● L’efficacité des robots sociaux supposerait de moins tenter d’imiter l’humain, mais de créer des espaces de réflexivité collective. Il ne s’agit pas seulement de réfléchir ensemble, mais de s’interroger sur la manière dont le groupe pense, agit et interagit.
● Les robots sociaux pourraient être co-conçus avec leurs usagers, et ainsi permettre de cartographier leurs besoins, les connecter entre eux, et documenter leurs réalités.
Le vieillissement de la population et la croissance des maladies chroniques placent les aidants au cœur d’un système de soin tendu. Les robots sociaux – des robots qui tiennent compagnie et soutiennent les humains – pourraient incarner une solution potentielle pour accompagner les aidants. C’est ce que laisse entendre une étude menée par des chercheurs de l’Université de Cambridge, qui explore comment des interactions avec un robot comme Pepper peuvent atténuer la détresse des aidants. On apprend que ces derniers, après dix sessions avec un robot social, déclarent une amélioration de leur humeur, une réduction de leur sentiment de solitude, et une meilleure acceptation de leur rôle. Ces résultats reposent toutefois sur une conception individualiste du care : le robot est présenté comme un outil pour aider chaque aidant à mieux « gérer » son stress, mais « il n’existe aucune remise en question des conditions structurelles de leur isolement », déplore Céline Borelle, sociologue chez Orange. La chercheuse pointe du doigt une approche techno-solutionniste qui occulte la dimension politique du problème : « La question fondamentale de savoir pourquoi les aidants manquent de soutien moral et matériel et se retrouvent dans une telle situation d’isolement est invisibilisée. »
Plutôt que de chercher à imiter l’humain, les robots pourraient être des catalyseurs de réflexivité collective, c’est-à-dire qu’il est nécessaire de s’interroger sur le mode de fonctionnement des groupes.

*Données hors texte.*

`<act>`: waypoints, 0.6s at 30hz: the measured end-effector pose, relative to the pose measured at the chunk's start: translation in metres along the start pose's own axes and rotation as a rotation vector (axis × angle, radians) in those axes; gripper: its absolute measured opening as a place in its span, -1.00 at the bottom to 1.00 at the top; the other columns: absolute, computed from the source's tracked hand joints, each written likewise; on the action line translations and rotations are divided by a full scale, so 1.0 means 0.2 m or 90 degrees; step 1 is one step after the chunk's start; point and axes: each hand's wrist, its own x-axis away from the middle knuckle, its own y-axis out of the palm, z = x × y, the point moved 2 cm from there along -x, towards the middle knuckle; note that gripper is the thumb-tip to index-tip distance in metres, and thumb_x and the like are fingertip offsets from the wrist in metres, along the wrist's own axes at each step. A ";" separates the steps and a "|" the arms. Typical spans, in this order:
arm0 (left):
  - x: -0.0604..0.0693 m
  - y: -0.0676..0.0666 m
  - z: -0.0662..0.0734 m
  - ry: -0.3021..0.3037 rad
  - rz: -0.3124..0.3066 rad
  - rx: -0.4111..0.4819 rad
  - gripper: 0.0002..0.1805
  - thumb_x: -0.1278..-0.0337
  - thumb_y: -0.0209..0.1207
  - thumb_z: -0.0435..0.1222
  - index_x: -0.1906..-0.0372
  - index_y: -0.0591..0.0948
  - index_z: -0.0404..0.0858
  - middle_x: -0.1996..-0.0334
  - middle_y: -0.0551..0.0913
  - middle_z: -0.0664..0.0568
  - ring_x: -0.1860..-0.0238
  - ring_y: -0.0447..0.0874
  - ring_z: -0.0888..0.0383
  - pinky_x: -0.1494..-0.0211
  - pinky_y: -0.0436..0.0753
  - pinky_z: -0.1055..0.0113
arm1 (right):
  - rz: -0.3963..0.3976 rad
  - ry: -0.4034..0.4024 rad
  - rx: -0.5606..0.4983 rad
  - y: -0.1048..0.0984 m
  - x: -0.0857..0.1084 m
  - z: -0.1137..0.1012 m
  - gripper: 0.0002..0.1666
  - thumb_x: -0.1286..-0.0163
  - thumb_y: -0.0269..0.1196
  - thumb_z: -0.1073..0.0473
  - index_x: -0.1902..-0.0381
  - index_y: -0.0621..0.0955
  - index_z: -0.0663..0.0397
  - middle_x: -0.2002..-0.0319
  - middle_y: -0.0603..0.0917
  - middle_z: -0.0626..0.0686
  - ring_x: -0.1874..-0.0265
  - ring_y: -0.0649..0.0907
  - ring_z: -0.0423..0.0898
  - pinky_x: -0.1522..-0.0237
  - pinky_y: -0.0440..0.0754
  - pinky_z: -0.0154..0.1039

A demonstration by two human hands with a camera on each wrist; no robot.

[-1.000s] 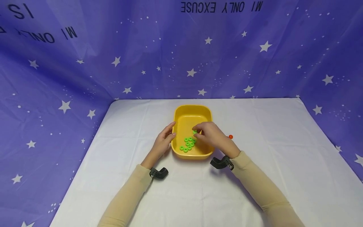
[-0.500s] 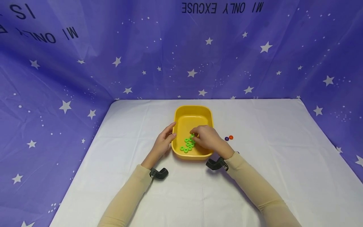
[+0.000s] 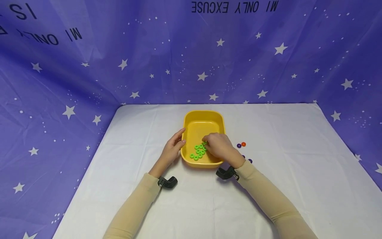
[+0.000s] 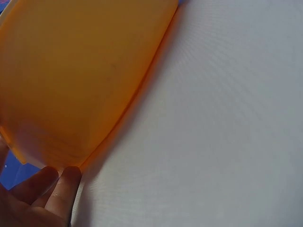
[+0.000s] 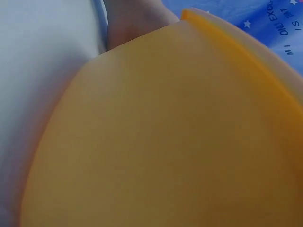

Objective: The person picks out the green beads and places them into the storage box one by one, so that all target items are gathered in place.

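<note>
In the head view, a yellow plastic tray (image 3: pixel 203 165) stands on the white cloth. Several small green ring beads (image 3: pixel 198 151) lie grouped in its near half. My left hand (image 3: pixel 172 146) holds the tray's left side, thumb and index finger at the rim; in the left wrist view its fingertips (image 4: pixel 70 175) touch the outer wall. Reaching over the right rim, my right hand (image 3: pixel 217 145) pinches a green ring bead low inside the tray, mostly hidden by the fingers. The tray wall (image 5: pixel 156 132) covers most of the right wrist view and hides those fingertips.
Right of the tray lie an orange bead (image 3: pixel 243 144) and a purple bead (image 3: pixel 239 145) side by side. More purple beads (image 3: pixel 250 161) show beside the right wrist, partly hidden. A purple star-printed curtain (image 3: pixel 167 59) rises behind the table.
My right hand has come lower and nearer in the tray with the green bead, then shifted slightly right. Purple beads beside the wrist have come into view. The left hand and tray have stayed put.
</note>
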 end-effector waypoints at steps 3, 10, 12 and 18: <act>0.00 0.00 0.00 -0.003 -0.001 0.003 -0.42 -0.52 0.04 -0.30 -0.56 0.31 -0.08 -0.50 0.37 -0.19 -0.45 0.43 -0.16 -0.47 0.51 -0.07 | 0.000 -0.001 0.015 0.00 0.00 0.00 -0.69 -0.36 0.26 0.26 -0.01 0.78 0.08 0.09 0.82 0.08 0.27 0.73 -0.07 0.22 0.74 -0.17; -0.01 0.00 -0.01 -0.020 -0.003 -0.001 -0.40 -0.53 0.02 -0.31 -0.58 0.26 -0.12 -0.55 0.30 -0.20 -0.51 0.35 -0.17 -0.54 0.41 -0.06 | -0.009 0.002 0.036 0.00 0.00 -0.01 -0.69 -0.37 0.23 0.26 0.00 0.78 0.06 0.11 0.82 0.08 0.30 0.71 -0.06 0.19 0.75 -0.15; -0.01 0.00 -0.01 -0.020 -0.001 -0.002 -0.40 -0.53 0.02 -0.32 -0.58 0.27 -0.11 -0.54 0.31 -0.20 -0.50 0.36 -0.17 -0.55 0.41 -0.05 | -0.012 0.003 0.035 0.00 0.00 -0.01 -0.70 -0.37 0.24 0.25 0.02 0.79 0.06 0.15 0.82 0.07 0.34 0.68 -0.08 0.22 0.73 -0.18; 0.00 0.00 0.00 -0.013 0.002 -0.003 -0.42 -0.52 0.04 -0.29 -0.55 0.32 -0.06 -0.51 0.37 -0.18 -0.46 0.42 -0.15 -0.49 0.48 -0.06 | -0.015 -0.004 0.032 0.01 0.00 -0.01 -0.74 -0.36 0.24 0.26 0.09 0.80 0.08 0.29 0.77 0.04 0.45 0.56 -0.10 0.36 0.59 -0.28</act>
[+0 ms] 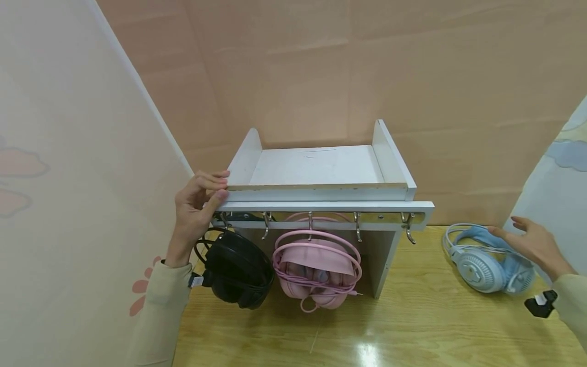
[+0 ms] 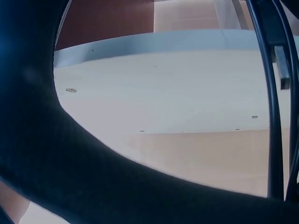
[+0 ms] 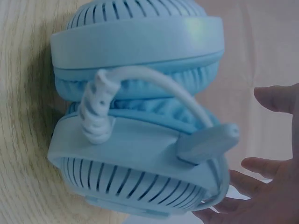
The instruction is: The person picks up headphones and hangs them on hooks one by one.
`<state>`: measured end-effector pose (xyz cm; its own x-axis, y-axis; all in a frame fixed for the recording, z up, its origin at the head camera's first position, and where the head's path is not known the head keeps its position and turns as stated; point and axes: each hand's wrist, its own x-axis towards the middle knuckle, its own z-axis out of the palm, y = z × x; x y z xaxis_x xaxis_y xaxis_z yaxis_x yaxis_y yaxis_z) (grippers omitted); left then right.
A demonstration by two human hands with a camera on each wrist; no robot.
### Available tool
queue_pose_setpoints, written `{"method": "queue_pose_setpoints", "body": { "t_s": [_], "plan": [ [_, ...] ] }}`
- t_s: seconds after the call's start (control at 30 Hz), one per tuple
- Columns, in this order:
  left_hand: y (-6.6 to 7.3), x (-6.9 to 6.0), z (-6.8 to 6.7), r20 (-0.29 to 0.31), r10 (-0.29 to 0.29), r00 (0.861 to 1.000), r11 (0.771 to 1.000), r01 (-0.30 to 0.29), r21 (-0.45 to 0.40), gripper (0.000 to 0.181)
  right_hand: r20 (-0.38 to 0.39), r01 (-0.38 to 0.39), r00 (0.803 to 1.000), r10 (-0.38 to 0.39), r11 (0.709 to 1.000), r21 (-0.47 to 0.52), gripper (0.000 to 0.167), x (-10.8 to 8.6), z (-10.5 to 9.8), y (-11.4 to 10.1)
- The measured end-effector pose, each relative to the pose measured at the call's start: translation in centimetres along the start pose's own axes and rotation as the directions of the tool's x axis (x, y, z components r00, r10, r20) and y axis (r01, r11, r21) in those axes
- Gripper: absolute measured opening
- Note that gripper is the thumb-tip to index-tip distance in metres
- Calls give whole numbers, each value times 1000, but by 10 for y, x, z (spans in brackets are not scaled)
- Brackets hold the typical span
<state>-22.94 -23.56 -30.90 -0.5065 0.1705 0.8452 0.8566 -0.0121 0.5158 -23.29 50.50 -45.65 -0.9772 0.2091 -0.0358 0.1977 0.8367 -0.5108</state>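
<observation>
A white shelf (image 1: 316, 194) with a row of metal hooks stands in the middle of the head view. My left hand (image 1: 193, 205) grips its left front corner, thumb in front and fingers on the side. Black headphones (image 1: 240, 270) hang from the leftmost hook just below that hand; in the left wrist view their dark curved band (image 2: 107, 158) covers much of the picture. Pink headphones (image 1: 316, 255) with a coiled cable hang from the middle hook. At the right, light blue headphones (image 1: 479, 270) lie on the floor. My right hand (image 1: 538, 244) reaches beside them, fingers spread, holding nothing.
The two right-hand hooks (image 1: 408, 229) carry nothing. Brown paper (image 1: 321, 76) covers the wall behind the shelf. White printed sheets flank both sides, the left sheet (image 1: 69, 153) close to my left arm. Below lies a glossy wood-look floor (image 1: 390, 331).
</observation>
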Motion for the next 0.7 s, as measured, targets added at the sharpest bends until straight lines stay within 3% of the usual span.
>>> {"method": "queue_pose_setpoints", "body": {
  "t_s": [0.43, 0.7],
  "plan": [
    [-2, 0, 5, 22, 15, 1000, 1000, -15, -14, 14, 68, -28, 997, 33, 997, -71, 108, 0, 9, 34],
    [-3, 0, 5, 24, 5, 1000, 1000, -5, 0, 12, 128, -92, 987, 96, 995, -33, 111, 2, 16, 44]
  ]
}}
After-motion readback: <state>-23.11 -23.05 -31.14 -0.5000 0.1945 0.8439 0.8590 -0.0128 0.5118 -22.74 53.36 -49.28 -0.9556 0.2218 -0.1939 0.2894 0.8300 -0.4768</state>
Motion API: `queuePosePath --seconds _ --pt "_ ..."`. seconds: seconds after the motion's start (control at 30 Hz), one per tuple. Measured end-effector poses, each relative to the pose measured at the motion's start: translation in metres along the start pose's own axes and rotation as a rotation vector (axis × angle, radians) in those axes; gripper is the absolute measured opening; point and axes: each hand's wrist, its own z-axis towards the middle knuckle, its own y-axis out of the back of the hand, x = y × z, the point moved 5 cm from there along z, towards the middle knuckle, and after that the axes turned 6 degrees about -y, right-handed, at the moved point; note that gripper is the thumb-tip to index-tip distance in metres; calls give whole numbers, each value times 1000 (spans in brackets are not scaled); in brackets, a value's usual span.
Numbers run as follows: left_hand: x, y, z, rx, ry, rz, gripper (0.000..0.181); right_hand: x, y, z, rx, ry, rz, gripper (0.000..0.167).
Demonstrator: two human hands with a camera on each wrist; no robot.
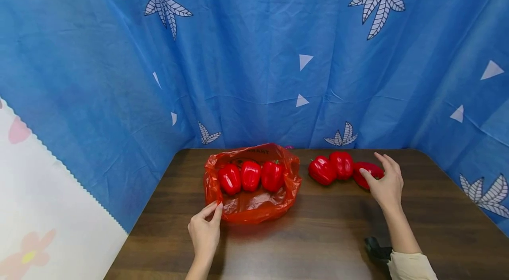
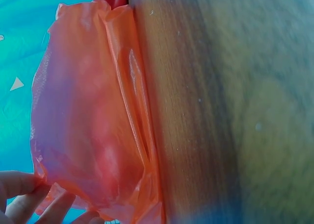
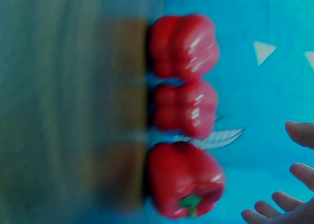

La question de l’anthropomorphisme
L’étude suggère que plus un robot ressemble à un humain, plus il est efficace. « Dire qu’on « s’expose » à un robot social n’est pourtant pas approprié. On transpose du vocabulaire qu’on utilise habituellement pour les interactions humaines » note Céline Borelle. Selon la chercheuse, « l’efficacité ne réside pas nécessairement dans le perfectionnement du simulacre au point de favoriser l’illusion qu’on est face à un être aussi compétent qu’un humain ». Elle rappelle les travaux de l’anthropologue Agnès Giard sur les « amours artificielles » au Japon, et comment certaines entreprises, comme la firme Gatebox qui fabrique des épouses holographiques, conçoivent des êtres volontairement incompétents en sous-exploitant de manière intentionnelle la technologie. Dans cette logique, « l’idée serait de jouer sur la distance ontologique pour ouvrir un espace d’interaction différent, où les personnes peuvent expérimenter, tenter autre chose », note Céline Borelle. En d’autres termes, plutôt que de chercher à imiter l’humain, les robots pourraient être des catalyseurs de réflexivité collective. Par exemple, un robot, au lieu de répondre comme un thérapeute, pourrait poser des questions ouvertes sur l’expérience du care, puis agréger ces récits anonymement pour les partager avec d’autres aidants ou des décideurs publics. Il deviendrait alors un médiateur entre l’individuel et le collectif, transformant des souffrances privées en revendications publiques.
Vers une autre conception des robots sociaux
Si l’étude montre que les aidants s’ouvrent progressivement au robot, Céline Borelle y voit une opportunité, mais aussi une limite : « Ces outils permettent une forme de réflexivité, mais dans une logique très individualiste, dans un rapport de soi à soi-même comme avec un journal intime. » La sociologue s’interroge : « Comment penser des robots sociaux qui pourraient venir équiper des formes de réflexivité collective et remettre de l’altérité dans ce monologue intérieur ? » Cela implique a fortiori d’étudier des usages réels de robot, comment les personnes interagissent effectivement avec ces artefacts. La chercheuse rappelle le manque d’études menées en contexte « naturel » et pas uniquement expérimental. Il s’agit également d’associer les aidants ou autres usagers à la conception pour qu’ils soient co-créateurs de solutions et pour mesurer l’impact des robots sur les solidarités déjà existantes. En d’autres termes, d’appréhender si les robots sociaux renforcent les liens ou les affaiblissent. Ainsi, l’usage des robots pourrait être repensé autour du collectif : pour mieux cartographier les besoins des aidants et identifier des solutions, connecter les aidants entre eux via des plateformes sécurisées et enfin pour documenter leurs expériences.